Over the years, there have been many cases involving violence in the National Basketball Association (NBA). The majority of violent acts committed by professional basketball players are done so with anger and intent.
A few years ago, Tony Limon was part of a jaw-dropping incident. Limon and his team were losing their championship game when his frustration began to build. With a few seconds left in the game, Limon walked over to his opponent, Dwayne Holmes, and elbowed him in the face (DiConsiglio 1). Holmes had become to victim of intentional sports violence. Appropriately, Limon was suspended from the team, and later that year he faced the NBA's discipline for his actions toward Holmes; he was charged with aggravated assault. .
Much like Holmes, I was on the receiving end of sports violence when I was attacked by an opponent during a basketball game in my freshman year of high school. My injury was serious.
My team and I were playing in an intense game against St. Micheal's High School. One of their players became angry and elbowed me in the face, knocking me out cold. But unlike Tony Limon, who was penalized for his irrational actions, the offending student from St. Micheal's walked away from the game without penalty - and in fact, his team took the game. .
True athletes know that violence can be a game changer that comes with penalties.

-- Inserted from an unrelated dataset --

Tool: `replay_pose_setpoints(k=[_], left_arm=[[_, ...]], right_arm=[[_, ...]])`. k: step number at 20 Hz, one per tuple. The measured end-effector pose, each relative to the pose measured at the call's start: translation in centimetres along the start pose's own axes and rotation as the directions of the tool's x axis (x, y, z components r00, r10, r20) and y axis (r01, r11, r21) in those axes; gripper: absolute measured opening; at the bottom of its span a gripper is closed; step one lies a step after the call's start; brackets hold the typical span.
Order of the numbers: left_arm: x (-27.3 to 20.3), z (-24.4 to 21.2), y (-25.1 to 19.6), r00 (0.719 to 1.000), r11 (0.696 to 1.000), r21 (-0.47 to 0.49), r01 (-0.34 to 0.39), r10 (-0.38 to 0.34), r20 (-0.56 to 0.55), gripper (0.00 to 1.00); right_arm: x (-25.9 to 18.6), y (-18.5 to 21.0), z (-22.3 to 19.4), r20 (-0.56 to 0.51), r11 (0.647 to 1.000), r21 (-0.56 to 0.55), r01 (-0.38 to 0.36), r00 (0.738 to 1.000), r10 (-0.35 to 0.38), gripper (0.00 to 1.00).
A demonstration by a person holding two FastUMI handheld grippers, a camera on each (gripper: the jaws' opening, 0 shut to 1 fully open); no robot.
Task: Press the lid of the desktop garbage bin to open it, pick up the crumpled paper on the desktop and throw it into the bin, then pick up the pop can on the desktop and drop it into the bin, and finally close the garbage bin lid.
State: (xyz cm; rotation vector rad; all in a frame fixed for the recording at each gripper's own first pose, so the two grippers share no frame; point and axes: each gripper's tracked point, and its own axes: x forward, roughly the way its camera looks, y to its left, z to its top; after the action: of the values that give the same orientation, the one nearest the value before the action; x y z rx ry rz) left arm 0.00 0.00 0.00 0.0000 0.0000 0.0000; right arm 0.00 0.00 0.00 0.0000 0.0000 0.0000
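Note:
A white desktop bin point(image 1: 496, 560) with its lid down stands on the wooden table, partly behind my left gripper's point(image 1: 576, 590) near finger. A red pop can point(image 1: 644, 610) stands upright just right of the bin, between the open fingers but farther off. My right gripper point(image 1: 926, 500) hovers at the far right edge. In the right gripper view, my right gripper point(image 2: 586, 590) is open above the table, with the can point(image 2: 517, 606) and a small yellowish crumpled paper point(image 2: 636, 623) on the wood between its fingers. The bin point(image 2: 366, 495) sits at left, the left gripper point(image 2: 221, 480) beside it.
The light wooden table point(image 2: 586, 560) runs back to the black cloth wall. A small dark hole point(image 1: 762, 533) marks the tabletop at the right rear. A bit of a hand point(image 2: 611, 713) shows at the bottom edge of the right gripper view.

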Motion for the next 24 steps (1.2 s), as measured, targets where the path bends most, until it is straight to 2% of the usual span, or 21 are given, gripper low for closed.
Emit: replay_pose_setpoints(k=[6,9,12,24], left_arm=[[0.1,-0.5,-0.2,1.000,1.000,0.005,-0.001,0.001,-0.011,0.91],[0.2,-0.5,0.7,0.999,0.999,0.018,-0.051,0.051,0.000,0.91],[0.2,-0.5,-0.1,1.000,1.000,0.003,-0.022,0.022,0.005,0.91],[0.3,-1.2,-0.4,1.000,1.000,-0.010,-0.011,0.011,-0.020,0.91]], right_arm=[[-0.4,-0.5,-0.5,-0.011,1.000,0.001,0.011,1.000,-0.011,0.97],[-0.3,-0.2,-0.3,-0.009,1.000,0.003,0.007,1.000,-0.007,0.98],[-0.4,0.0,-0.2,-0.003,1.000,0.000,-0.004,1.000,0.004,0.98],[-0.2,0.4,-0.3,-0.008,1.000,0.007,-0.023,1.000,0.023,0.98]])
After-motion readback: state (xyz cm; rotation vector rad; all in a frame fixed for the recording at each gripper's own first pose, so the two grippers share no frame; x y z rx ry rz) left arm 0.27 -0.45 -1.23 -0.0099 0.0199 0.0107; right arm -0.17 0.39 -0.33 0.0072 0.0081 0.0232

Those who are not willing to suffer the consequences turn to aggression in order to be the best they can be. LeBron James is the perfect example of an aggressive player. Not once in the news has anyone heard about James committing intentional fouls or playing what they call "dirty ball." As I have watched LeBron James over the years, I have noticed that majority of NBA players are out to compete with him. On March 27,2013, the Chicago Bulls played the Miami Heat. Throughout the entire game the Bulls were taking shots at LeBron. James had been thrown to the ground intentionally, wrapped around the neck and even ran into.